# Pond Water Gone Milky



## REDSTEVEO (20 Jun 2012)

Came down this morning to feed my fish in the pond before going to work only to find the water looks like someone has poured a few litres of milk in the water  

This is a mature pond, planted, with plenty of filtration and UV. The water for the last few weeks has been absolutely crystal and the fish have been eating well. I also noticed that there were lots of bits of pond plants floating around on the surface of the pond. Even worse one of my four Koi Carp which is about 14 inches long was lying on its side in the corner of the pond looking very distressed  

There are 3,800 litres in the pond and only a total of 14 fish, 4 Koi and 10 mixed variety of goldfish ranging from 5 to 8 inches long.

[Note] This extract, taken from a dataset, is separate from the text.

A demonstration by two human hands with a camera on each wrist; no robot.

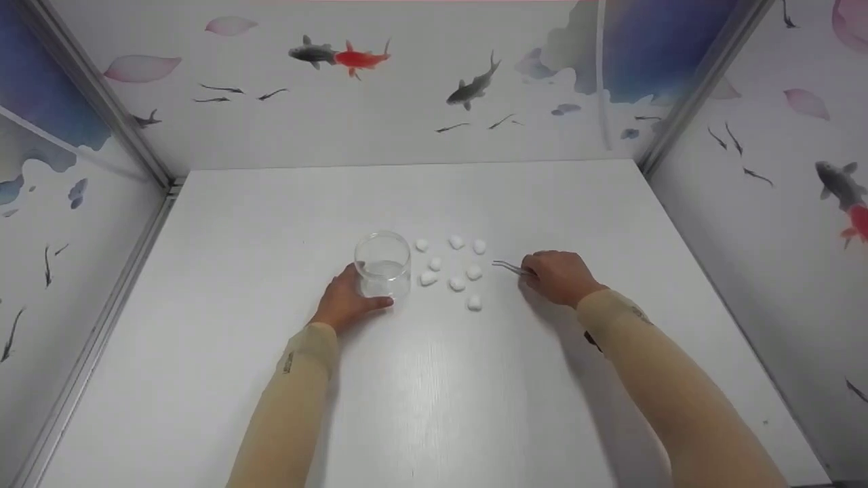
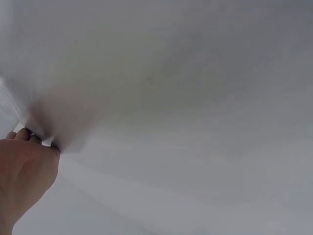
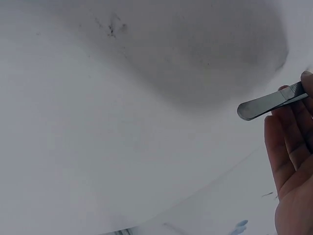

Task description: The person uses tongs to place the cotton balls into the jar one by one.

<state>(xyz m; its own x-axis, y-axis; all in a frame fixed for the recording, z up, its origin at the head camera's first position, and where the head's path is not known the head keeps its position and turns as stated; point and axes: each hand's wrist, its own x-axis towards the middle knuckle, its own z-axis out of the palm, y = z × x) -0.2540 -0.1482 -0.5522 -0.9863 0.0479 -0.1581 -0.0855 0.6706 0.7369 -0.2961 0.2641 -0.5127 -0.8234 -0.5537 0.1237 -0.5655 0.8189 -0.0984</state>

I am fully expecting to get home tonight to find that the distressed Koi has died  

Anyone got any theories?

Thanks,

Steve


----------



## Ady34 (20 Jun 2012)

over zealous breeding? was the distressed koi a female, did it have any lesions to its sides?


----------



## GHNelson (20 Jun 2012)

Hi 
Sounds like bacteria bloom or plant tissue breakdown.
hoggie


----------



## REDSTEVEO (20 Jun 2012)

Ady34 said:
			
		

> over zealous breeding? was the distressed koi a female, did it have any lesions to its sides?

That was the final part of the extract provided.